> **GOAL OF THE EXERCISE**:
Copy out the data below. Keep every word as it is.

> **THE DATA**:
______

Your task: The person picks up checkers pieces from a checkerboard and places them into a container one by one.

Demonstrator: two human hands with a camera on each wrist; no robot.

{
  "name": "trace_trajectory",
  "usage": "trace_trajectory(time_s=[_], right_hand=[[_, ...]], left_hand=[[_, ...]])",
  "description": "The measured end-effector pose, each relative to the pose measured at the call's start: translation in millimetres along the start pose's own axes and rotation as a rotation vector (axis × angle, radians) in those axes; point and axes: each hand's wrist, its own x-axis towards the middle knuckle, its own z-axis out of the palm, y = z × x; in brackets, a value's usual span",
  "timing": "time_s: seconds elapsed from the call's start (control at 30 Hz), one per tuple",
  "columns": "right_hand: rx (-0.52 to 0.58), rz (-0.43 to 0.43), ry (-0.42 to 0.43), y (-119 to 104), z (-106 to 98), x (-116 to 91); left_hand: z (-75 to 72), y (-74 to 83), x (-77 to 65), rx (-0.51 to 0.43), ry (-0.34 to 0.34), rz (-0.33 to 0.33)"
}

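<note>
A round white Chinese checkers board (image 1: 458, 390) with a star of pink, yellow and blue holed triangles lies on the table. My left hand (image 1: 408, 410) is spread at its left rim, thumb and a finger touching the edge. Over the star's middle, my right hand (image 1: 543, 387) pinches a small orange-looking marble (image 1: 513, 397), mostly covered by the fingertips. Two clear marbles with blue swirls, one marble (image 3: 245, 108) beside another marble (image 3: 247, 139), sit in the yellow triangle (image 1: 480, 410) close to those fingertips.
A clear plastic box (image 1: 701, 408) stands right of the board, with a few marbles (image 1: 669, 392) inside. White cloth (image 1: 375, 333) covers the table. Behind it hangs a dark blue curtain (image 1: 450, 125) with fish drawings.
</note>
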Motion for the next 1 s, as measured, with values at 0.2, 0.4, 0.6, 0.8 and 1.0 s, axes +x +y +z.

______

> **TASK RESULT**:
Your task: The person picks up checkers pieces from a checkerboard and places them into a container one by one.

Demonstrator: two human hands with a camera on each wrist; no robot.

{
  "name": "trace_trajectory",
  "usage": "trace_trajectory(time_s=[_], right_hand=[[_, ...]], left_hand=[[_, ...]])",
  "description": "The measured end-effector pose, each relative to the pose measured at the call's start: translation in millimetres along the start pose's own axes and rotation as a rotation vector (axis × angle, radians) in those axes; point and axes: each hand's wrist, its own x-axis towards the middle knuckle, its own z-axis out of the palm, y = z × x; in brackets, a value's usual span",
  "timing": "time_s: seconds elapsed from the call's start (control at 30 Hz), one per tuple",
  "columns": "right_hand: rx (-0.52 to 0.58), rz (-0.43 to 0.43), ry (-0.42 to 0.43), y (-119 to 104), z (-106 to 98), x (-116 to 91); left_hand: z (-75 to 72), y (-74 to 83), x (-77 to 65), rx (-0.51 to 0.43), ry (-0.34 to 0.34), rz (-0.33 to 0.33)"
}

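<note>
A round white Chinese checkers board (image 1: 458, 390) with a star of pink, yellow and blue holed triangles lies on the table. My left hand (image 1: 408, 410) is spread at its left rim, thumb and a finger touching the edge. Over the star's middle, my right hand (image 1: 543, 387) pinches a small orange-looking marble (image 1: 513, 397), mostly covered by the fingertips. Two clear marbles with blue swirls, one marble (image 3: 245, 108) beside another marble (image 3: 247, 139), sit in the yellow triangle (image 1: 480, 410) close to those fingertips.
A clear plastic box (image 1: 701, 408) stands right of the board, with a few marbles (image 1: 669, 392) inside. White cloth (image 1: 375, 333) covers the table. Behind it hangs a dark blue curtain (image 1: 450, 125) with fish drawings.
</note>
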Motion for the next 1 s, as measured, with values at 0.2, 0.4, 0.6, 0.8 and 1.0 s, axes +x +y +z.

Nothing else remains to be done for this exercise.